00:40:57.440 So everybody got to be a little bit wrong on this one.
00:41:00.620 Here's how the Democrats are wrong.
00:41:02.240 The strongest governors won easily, right?
00:41:10.220 The governors who handled things like Republicans
00:41:13.640 and had real plans and, you know, real, like, solid policy things,
00:41:20.280 DeSantis being one, Abbott being another,
00:41:22.960 I guess, what's his name in Georgia?
00:41:27.040 Georgia governor is Kemp.
00:41:29.580 Yeah, so those three governors are being held out as good models.
00:41:37.120 So if you're a Democrat, you look at those three governors and you say,
00:41:41.780 uh-oh, and Youngkin?
00:41:43.820 Youngkin's another example.
00:41:45.160 Yeah, four governors, let's say.
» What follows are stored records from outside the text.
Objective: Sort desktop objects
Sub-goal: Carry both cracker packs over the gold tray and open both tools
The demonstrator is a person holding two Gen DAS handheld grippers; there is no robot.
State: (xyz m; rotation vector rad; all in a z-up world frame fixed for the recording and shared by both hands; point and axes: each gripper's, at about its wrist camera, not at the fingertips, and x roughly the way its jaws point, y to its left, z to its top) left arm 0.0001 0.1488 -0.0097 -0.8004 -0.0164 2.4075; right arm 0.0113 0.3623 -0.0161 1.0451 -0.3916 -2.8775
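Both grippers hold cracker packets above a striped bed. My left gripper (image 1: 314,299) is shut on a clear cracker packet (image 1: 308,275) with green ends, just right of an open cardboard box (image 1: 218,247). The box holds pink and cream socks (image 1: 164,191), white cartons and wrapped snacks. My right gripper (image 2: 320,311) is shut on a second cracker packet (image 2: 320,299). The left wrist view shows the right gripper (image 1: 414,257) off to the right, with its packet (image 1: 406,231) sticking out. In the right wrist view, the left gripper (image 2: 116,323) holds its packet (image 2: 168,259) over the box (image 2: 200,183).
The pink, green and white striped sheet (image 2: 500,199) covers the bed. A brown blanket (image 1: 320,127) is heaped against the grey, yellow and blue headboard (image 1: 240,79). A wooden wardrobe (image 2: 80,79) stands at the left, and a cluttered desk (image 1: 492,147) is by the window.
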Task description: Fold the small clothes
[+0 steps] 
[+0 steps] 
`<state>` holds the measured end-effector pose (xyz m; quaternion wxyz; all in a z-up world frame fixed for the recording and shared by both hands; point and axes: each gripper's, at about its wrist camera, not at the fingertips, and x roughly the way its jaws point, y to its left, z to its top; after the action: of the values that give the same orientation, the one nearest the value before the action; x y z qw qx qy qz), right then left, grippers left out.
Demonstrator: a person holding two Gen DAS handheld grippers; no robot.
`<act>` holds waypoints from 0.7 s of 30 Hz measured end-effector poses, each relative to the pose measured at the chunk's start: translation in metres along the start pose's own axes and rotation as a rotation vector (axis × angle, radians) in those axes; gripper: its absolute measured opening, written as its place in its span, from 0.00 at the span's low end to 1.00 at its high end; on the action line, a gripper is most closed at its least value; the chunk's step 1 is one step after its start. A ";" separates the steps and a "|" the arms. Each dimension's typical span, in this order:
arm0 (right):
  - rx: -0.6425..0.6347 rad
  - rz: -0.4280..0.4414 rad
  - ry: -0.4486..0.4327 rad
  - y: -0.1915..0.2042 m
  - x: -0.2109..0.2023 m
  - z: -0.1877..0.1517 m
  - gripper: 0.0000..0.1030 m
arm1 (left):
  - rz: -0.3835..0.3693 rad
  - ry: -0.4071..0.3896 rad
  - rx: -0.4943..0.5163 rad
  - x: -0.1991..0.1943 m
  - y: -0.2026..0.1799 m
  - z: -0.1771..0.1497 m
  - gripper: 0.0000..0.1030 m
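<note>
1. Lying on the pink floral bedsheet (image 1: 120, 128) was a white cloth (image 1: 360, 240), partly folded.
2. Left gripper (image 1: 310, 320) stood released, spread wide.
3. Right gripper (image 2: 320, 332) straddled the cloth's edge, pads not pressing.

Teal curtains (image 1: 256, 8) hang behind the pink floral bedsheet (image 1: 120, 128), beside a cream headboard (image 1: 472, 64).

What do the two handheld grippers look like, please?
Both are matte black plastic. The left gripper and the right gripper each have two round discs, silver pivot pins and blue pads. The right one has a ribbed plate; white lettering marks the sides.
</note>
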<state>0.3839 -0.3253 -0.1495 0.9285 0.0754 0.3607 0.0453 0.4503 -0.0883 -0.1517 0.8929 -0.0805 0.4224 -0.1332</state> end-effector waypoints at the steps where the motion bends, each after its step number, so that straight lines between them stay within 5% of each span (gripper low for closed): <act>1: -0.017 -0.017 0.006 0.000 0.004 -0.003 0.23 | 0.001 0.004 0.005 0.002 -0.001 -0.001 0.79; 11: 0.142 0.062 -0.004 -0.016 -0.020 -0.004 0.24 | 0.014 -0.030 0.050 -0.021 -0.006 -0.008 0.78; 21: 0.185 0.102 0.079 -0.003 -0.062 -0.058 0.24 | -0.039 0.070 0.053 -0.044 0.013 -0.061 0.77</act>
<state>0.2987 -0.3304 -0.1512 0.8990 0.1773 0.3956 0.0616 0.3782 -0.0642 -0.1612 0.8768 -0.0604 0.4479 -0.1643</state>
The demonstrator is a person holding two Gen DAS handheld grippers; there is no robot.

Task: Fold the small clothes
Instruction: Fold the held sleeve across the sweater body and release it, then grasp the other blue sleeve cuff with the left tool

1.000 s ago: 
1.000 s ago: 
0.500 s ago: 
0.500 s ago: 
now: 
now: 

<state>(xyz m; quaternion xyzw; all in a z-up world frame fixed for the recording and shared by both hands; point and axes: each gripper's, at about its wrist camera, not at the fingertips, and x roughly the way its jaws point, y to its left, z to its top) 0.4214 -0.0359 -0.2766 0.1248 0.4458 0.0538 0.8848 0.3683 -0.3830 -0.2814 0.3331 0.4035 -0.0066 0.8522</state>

00:41:46.760 You would look at those governors and say, uh-oh,
00:41:49.680 every time somebody acts like a good Republican, they win big.
00:41:53.980 How about that?
00:41:55.800 The people who actually act like real Republicans,
00:41:58.200 Republicans, not crazy Republicans,
00:42:01.200 you know, not extreme Republicans,
00:42:02.820 not Marjorie Taylor Greene.
00:42:05.320 I'm not criticizing her.
00:42:06.680 I'm just saying that she's in that wing, right?
00:42:10.600 So if you're a Democrat, you need to have some humility
00:42:14.220 that when a Republican acts like a Republican,
00:42:18.080 without the crazy shit, they win hard, right?
00:42:23.040 Being just a normal, capable Republican governor,
00:42:28.480 you don't just win.
00:42:30.260 You win with, like, a punch.
00:42:34.140 It's like a win plus.
00:42:35.660 It's not even close.
00:42:36.960 But then you throw the crazy shit in and what happens?
00:42:40.340 Not so easy, right?
00:42:41.860 You throw in Dr. Oz,
00:42:44.120 and he's not exactly a traditional Republican, is he?
00:42:49.340 You're not quite sure what you're getting there.
00:42:51.740 There's this little mix of stuff.
00:42:54.820 A mix, you know, his background has some sketchy stuff,
00:42:57.980 according to people.
00:43:00.680 What's crazy about Oz is some of his,
00:43:04.220 let's say, things he's promoted in his entertainment career.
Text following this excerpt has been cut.